It’s a silver-blue January morning with no separation between sky and water, and a diverse line up of surfers take in their ritual. The waves come choppy, clean, short, thick, fast, chest high and occasionally over my head. On this frigid day I’m encouraged to surf with a longboard, and I’ve almost forgotten to don my cap. The wind greets my face and I howl in return, grateful. I look around after finishing my ride and see people simmering in joy. These are the scenes at New York’s Rockaway Beach, a harbor for Black surfers.
Coming from the security of snow-blanketed mountain peaks to the crashing, storm propelled waves of the east coast, I’ve stumbled on a dynamic community of surfers: artists, activists, community leaders, film-makers, and creatives. Surfers mending the world through their connection to the sport.
Quest Soliman and Paul Godette, from Brooklyn and Queens respectively, are Rockaway surfers with a purpose. Stop Playin’ With ‘Em, a 2022 documentary directed by Sean Madden, captures their five-month experience with the local community while surfing in Bocas Del Toro, Panama.
A screening of the film in November allowed the audience to witness the actualization of Black and brown people in nature, in the water. “Surfing is supposed to be fun and inclusive,” Soliman tells me.
Surfing is primarily depicted as a pursuit for white men with blond hair and blue eyes. Some have turned it into a selfish sport and lean into their privilege. Yet, here at Rockaway Beach that’s far from the reality.
Kids from Harlem and Brooklyn carry their surfboards on the train heading towards the Atlantic. The walls at Rockaway are painted with vibrant street art reflecting the culture.

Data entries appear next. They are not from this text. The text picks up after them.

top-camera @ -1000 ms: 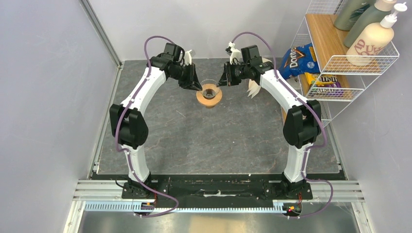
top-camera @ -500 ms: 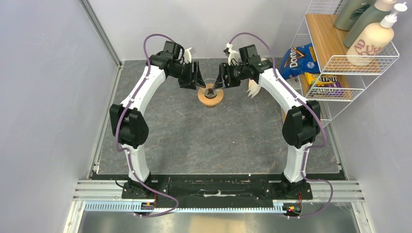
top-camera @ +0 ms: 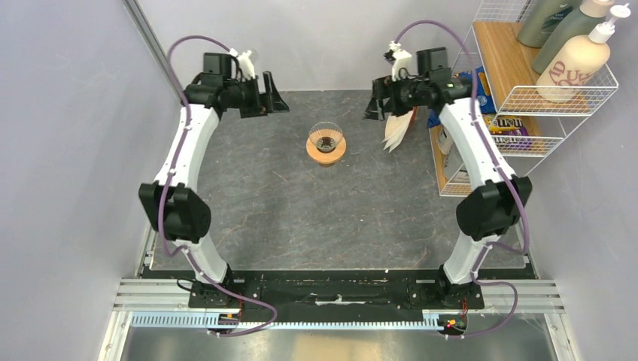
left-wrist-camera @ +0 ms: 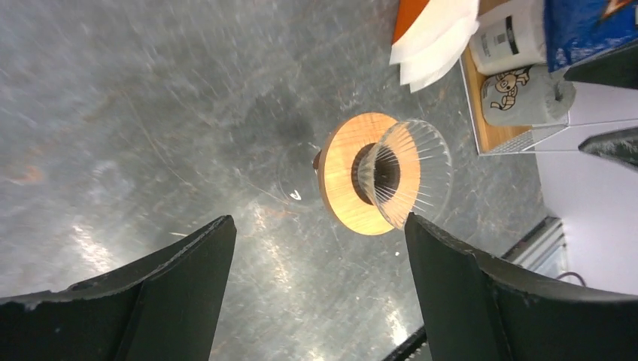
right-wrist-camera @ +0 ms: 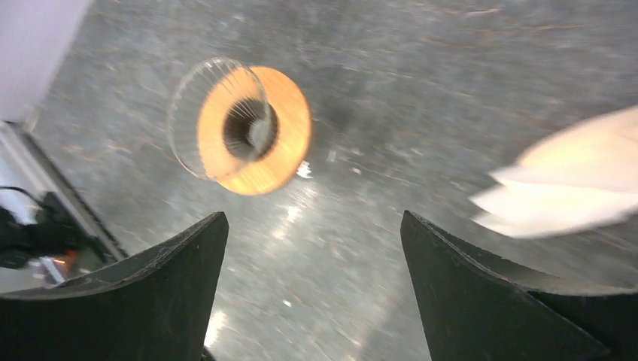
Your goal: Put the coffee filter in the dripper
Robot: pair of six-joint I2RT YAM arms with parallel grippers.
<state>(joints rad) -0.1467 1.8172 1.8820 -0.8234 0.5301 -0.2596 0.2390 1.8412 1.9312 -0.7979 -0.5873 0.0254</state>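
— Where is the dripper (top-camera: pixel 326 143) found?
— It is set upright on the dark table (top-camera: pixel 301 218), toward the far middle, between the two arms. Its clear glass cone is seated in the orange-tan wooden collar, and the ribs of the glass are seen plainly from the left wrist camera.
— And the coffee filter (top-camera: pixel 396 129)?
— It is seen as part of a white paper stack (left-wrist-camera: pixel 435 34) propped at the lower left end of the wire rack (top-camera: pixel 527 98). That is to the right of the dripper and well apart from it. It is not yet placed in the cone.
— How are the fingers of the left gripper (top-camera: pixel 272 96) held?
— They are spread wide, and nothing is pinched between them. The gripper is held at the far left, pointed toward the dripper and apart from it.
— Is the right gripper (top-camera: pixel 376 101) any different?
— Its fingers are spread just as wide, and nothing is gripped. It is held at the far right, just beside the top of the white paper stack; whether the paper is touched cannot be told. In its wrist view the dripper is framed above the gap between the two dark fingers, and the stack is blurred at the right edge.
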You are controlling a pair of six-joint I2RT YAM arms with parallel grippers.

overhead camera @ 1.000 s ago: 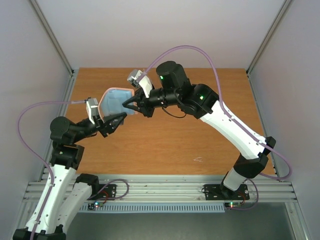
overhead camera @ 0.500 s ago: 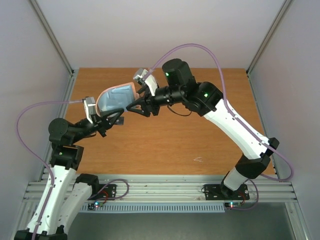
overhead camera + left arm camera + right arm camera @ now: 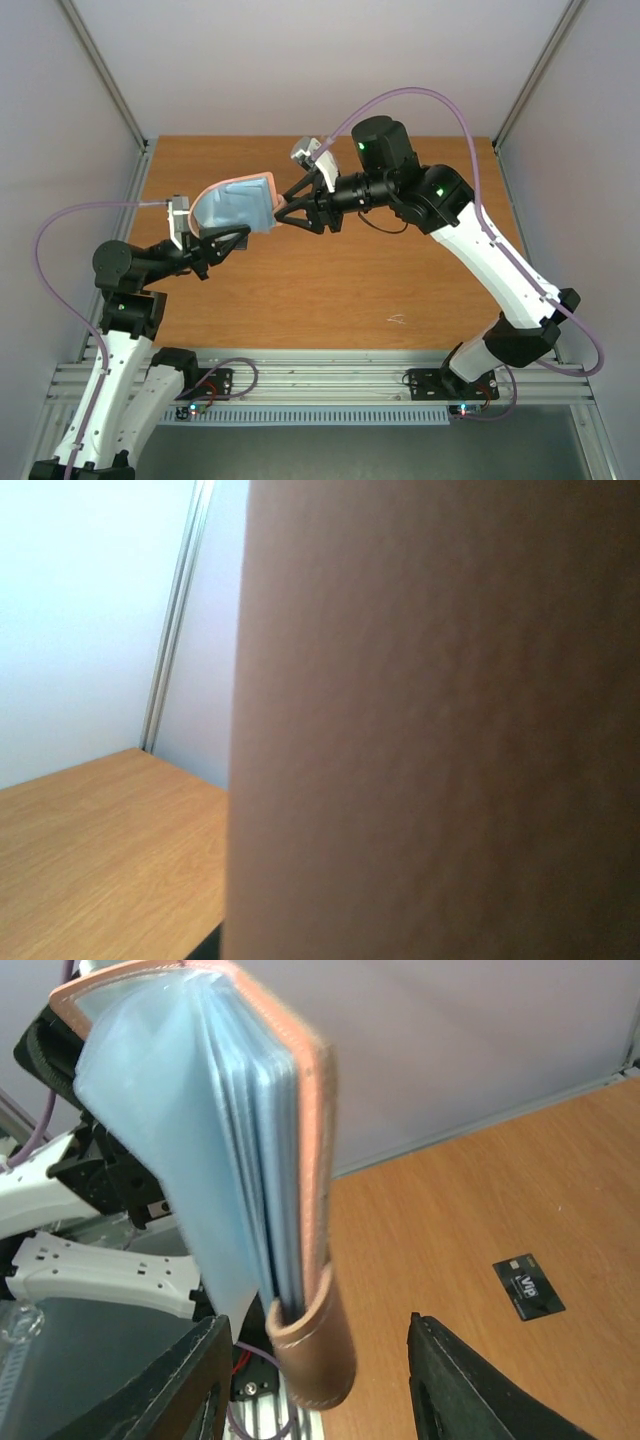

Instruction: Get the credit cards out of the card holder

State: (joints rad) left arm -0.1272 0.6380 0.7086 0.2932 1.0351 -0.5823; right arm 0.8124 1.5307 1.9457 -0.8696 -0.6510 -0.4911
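Observation:
The card holder (image 3: 236, 206) hangs in the air, opened, with a taupe rim and light blue inside. My left gripper (image 3: 228, 241) is shut on its lower edge. Its taupe outside (image 3: 430, 730) fills the left wrist view and hides my left fingers there. My right gripper (image 3: 283, 208) is open at the holder's right edge. In the right wrist view the holder's folded end (image 3: 310, 1340) stands between the spread fingers (image 3: 190, 1380), touching neither. Light blue sleeves (image 3: 200, 1140) fan out. A dark grey-black credit card (image 3: 528, 1287) lies flat on the table. The blue and white cards are not distinguishable.
The wooden table (image 3: 330, 290) is bounded by grey side walls and metal posts (image 3: 120, 100). An aluminium rail (image 3: 320, 375) carries both arm bases at the near edge. Purple cables (image 3: 430, 100) loop above the arms.
The right arm has drawn back to the right, off the holder's edge. The left arm has pulled back slightly left, and the holder now stands more upright.

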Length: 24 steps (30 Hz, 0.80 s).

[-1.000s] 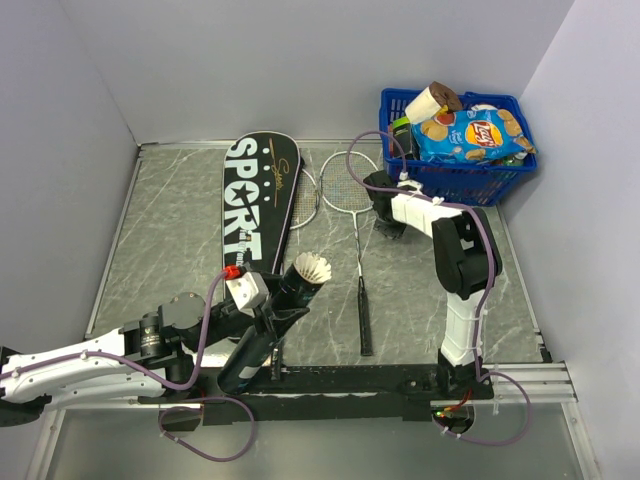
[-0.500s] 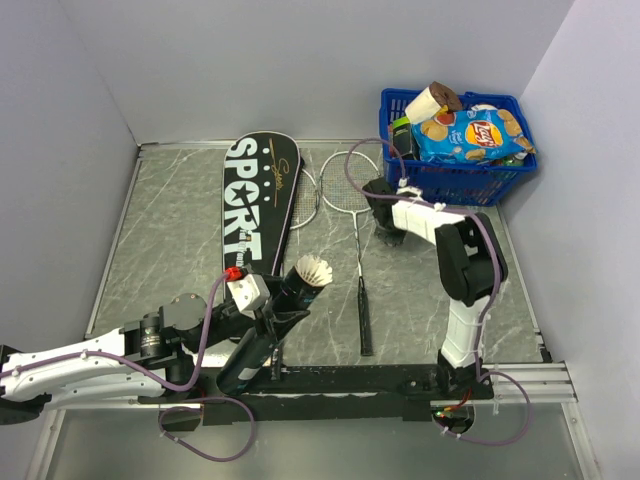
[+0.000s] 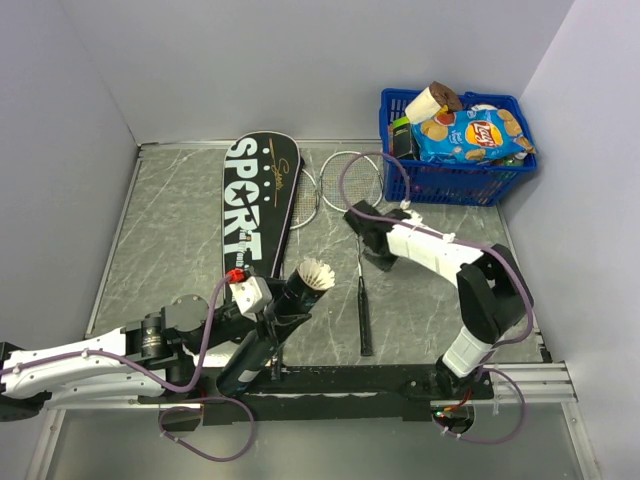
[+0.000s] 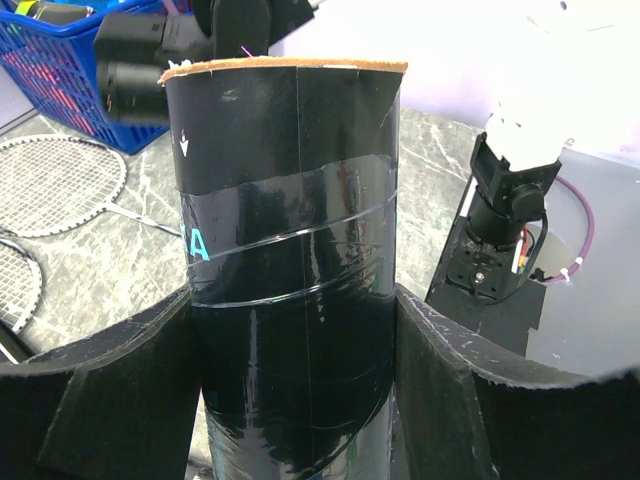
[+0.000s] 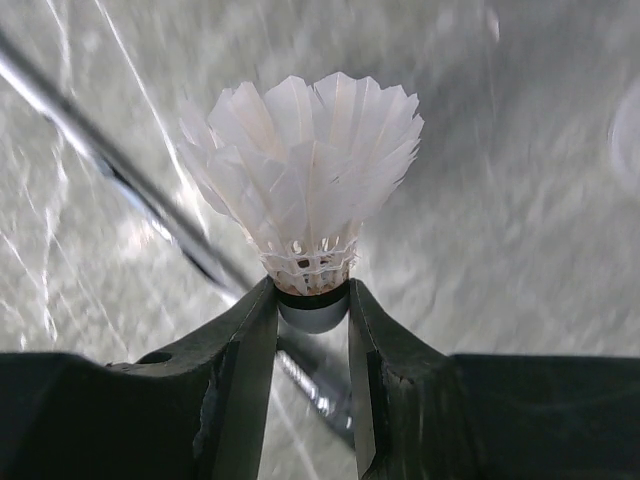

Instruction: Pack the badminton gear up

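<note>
Shuttlecock (image 5: 305, 180) sits pinched by its cork base in the right gripper (image 5: 312, 300), to the right of the SPORT cover (image 3: 255, 205). The left gripper (image 4: 295, 330) clamps the black tube (image 4: 290, 180) at that cover's near end, with a second shuttlecock (image 3: 316, 274) in the tube's mouth.

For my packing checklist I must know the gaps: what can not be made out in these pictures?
- Top view: the shuttlecock in the right tool is hidden under that arm.
- Left wrist: the inside of the tube is hidden by its wall; its lower end is cut off.
- Right wrist: the table is blurred.
</note>
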Each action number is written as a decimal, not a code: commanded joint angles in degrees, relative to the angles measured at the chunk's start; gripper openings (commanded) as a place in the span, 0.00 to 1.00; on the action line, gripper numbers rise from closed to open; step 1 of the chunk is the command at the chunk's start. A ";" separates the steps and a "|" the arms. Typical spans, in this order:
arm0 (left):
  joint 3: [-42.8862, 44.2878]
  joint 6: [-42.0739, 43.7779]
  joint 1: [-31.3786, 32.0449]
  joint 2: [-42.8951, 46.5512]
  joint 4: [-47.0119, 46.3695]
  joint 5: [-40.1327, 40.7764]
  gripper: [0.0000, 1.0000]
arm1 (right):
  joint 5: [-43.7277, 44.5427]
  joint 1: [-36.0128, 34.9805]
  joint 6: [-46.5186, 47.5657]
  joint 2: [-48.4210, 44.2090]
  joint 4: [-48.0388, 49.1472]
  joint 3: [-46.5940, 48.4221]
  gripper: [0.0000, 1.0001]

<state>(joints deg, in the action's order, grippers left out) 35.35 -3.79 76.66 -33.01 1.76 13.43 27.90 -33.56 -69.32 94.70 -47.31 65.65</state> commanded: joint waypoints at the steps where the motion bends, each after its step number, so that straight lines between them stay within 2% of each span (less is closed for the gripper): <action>1: 2.26 -0.78 0.86 1.20 -3.08 2.03 0.24 | 1.81 -6.59 -16.60 0.31 -10.23 4.65 0.25; 7: 2.79 -1.22 1.82 1.28 -2.20 4.41 0.23 | 0.41 -14.24 -26.90 7.86 -15.79 15.11 0.26; 15: 1.39 -0.69 3.49 4.89 -2.99 6.87 0.23 | -5.66 -16.97 -33.59 17.80 -13.88 22.94 0.34; 21: 1.56 -0.08 4.90 5.07 -2.46 7.31 0.23 | -7.16 -17.68 -32.20 21.93 -11.93 26.63 0.45; 22: 1.56 0.01 5.07 5.15 -2.38 7.49 0.23 | -6.90 -17.77 -31.50 22.28 -11.75 27.25 0.51; 24: 1.47 0.19 5.51 5.33 -2.55 7.66 0.23 | -6.89 -18.03 -29.48 23.25 -12.28 29.44 0.59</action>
<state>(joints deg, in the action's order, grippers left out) 35.35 -3.86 81.10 -28.34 1.83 19.62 21.26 -50.74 -99.55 117.19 -59.27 89.71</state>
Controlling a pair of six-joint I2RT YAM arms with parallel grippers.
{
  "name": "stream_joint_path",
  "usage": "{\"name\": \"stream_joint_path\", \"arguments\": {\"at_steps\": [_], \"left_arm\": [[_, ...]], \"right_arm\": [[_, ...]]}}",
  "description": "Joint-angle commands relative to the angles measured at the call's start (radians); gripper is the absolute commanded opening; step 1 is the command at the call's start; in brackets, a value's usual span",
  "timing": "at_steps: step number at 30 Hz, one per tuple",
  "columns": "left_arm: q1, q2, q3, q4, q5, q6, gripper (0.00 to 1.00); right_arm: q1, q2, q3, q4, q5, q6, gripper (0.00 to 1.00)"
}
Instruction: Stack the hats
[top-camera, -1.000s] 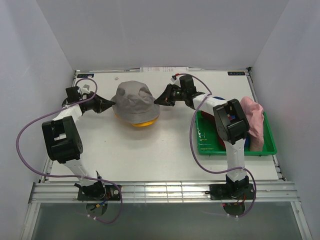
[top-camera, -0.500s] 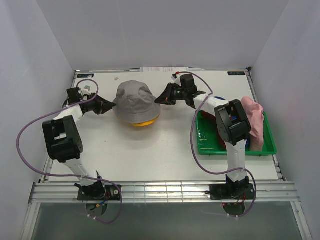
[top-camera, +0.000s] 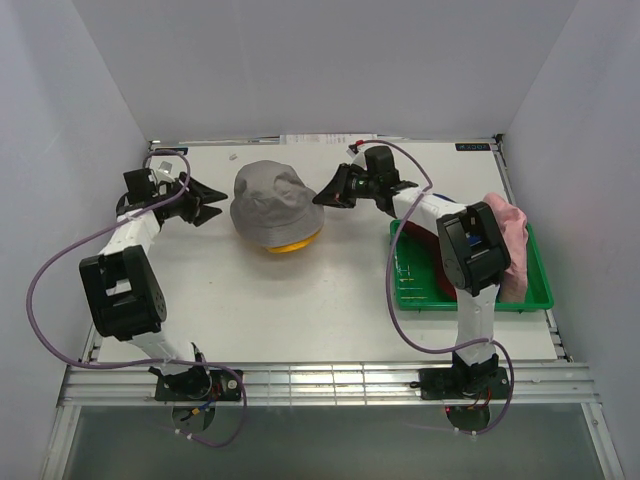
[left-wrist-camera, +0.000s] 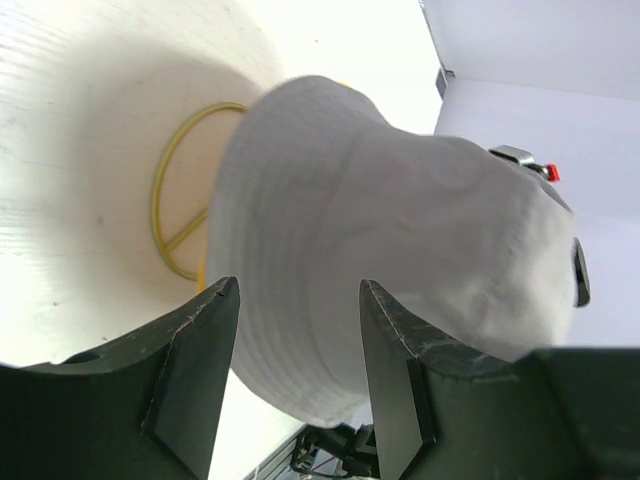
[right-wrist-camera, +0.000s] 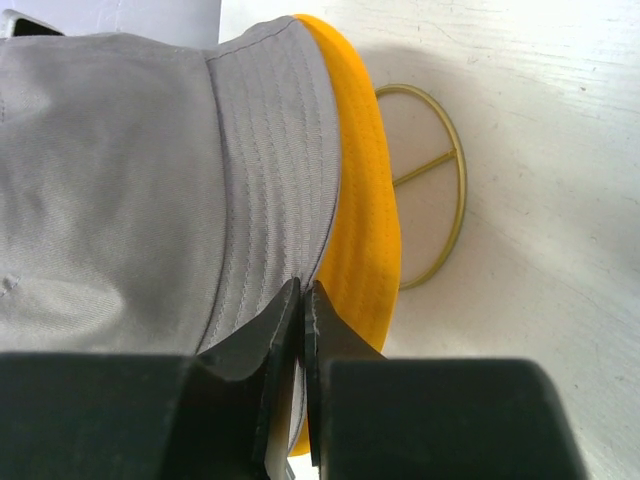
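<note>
A grey hat (top-camera: 272, 198) sits over a yellow hat (top-camera: 291, 243), whose brim shows below it at the front. Both rest on a thin gold wire stand (right-wrist-camera: 441, 222). My left gripper (top-camera: 215, 202) is open just left of the grey hat (left-wrist-camera: 380, 230); the brim lies beyond its spread fingers (left-wrist-camera: 210, 340) and nothing is held between them. My right gripper (top-camera: 319, 199) is on the right side, shut on the edge of the grey hat's brim (right-wrist-camera: 270, 190), with the yellow hat (right-wrist-camera: 362, 200) directly under it. A pink hat (top-camera: 505, 232) lies in the tray.
A green tray (top-camera: 470, 298) stands at the right, partly hidden by my right arm, with the pink hat draped over its far right side. White walls close in the table on three sides. The stand's ring (left-wrist-camera: 172, 215) lies on the table under the hats.
My left gripper has opened, let go of the grey hat's brim and drawn back to the left. The right gripper stays shut on the brim.
</note>
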Motion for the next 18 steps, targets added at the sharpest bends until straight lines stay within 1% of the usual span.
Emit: {"name": "stream_joint_path", "arguments": {"at_steps": [1,6,8,13,15,18], "left_arm": [[0.004,-0.122,-0.028,-0.005,0.044,-0.017,0.61],[0.004,-0.242,-0.127,0.006,0.082,-0.046,0.58],[0.004,-0.277,-0.177,0.015,0.095,-0.06,0.57],[-0.003,-0.398,-0.282,0.015,0.11,-0.083,0.56],[-0.018,-0.455,-0.367,0.03,0.102,-0.127,0.57],[-0.035,-0.486,-0.395,0.059,0.092,-0.151,0.58]], "right_arm": [[-0.001,-0.076,-0.02,0.054,-0.008,-0.014,0.1],[0.01,-0.114,-0.069,0.088,-0.008,-0.014,0.17],[0.015,-0.127,-0.083,0.097,-0.005,-0.016,0.18],[0.027,-0.162,-0.133,0.117,0.006,-0.028,0.18],[0.034,-0.176,-0.161,0.135,0.011,-0.031,0.17],[0.039,-0.179,-0.181,0.149,0.012,-0.031,0.17]]}}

Surfboards lean outside shops and cafes, and Black and brown skateboarders, rollerbladers, and surfers ride between the skate park and the burger spot near 84th Street. There are restaurants and bars that operate as surf clubs, and garage parties that turn into community events. Late nights sitting around a backyard fire turn into early morning sessions in the water.
“It really does take a village to raise a child and you learn so much the more you’re in the water,” Soliman says, as he talks about the welcoming nature of the beach suburb. He was raised in the Fort Greene neighborhood of Brooklyn. Growing up surrounded by people from myriad cultural backgrounds shaped his approach in connecting with new spaces.
“As we travel and show representation, we always give respect to the spaces we’re fortunate to enjoy,” he says. If Stop Playin’ With ‘Em had a mantra it would be just that. Enjoying your stoke responsibly.
In December, Fat-Tire invited Soliman and Godette to Hawaii where they were able to connect with Hawaiian locals, fully encounter the North Shore, and rip some of the best waves in the world.
“This was not our home turf, we were just visitors, but we were welcomed into the pipe house, and everyone was dapping us up – pros I’ve grown up watching. It was cool,” Godette says.
In Hawaii, they linked up with friends from New York and California, as well as Pro-Am surfer and Hawaiian local Julian Williams. These aren’t just any group of friends but haymakers, creating room for themselves and their communities through intentional collective efforts in the water.
“It was amazing to have the west coast squad, the New York squad, and even though we were newcomers [to the Vans Pipe Masters] we weren’t the only ones and we had a good time bonding,” says Godette. Despite breaking his board during the trip, he found delight in surfing with two of Africa’s top surfers, South Africa’s Joshe Faulkner and Senegal’s Cherif Fall.
“Women are getting that equal prize pay, they’re ripping just as hard as the guys. That’s really important and cool to see – the increase in representation and seeing opportunities given for different people to surf pipe and compete,” says Godette.
Soliman and Godette now have their eyes and boards set for Bali, where they’ll be for the next four months. They’re on to their next project and seeking sponsors. For Soliman and Godette, inclusive surfing includes perfect waves, clean turns, and endless laughter.
I’m back in New York. I’ve gone from snowboarding soft pillow lines to getting smacked, dumped, and rushed by the sea. The joy of being a noob. Yet occasionally when the waves start firing, I pop up and find myself in a waltz with the ocean.
“The beautiful thing about surfing, is that it chooses you,” says Nigel Louis, owner of the Rockaways community hub, surf and skate shop, Station RBNY.
Surfing can’t choose you if you never get in the water. Surfing is more than a sport here. It’s a connection to your environment, community, and self.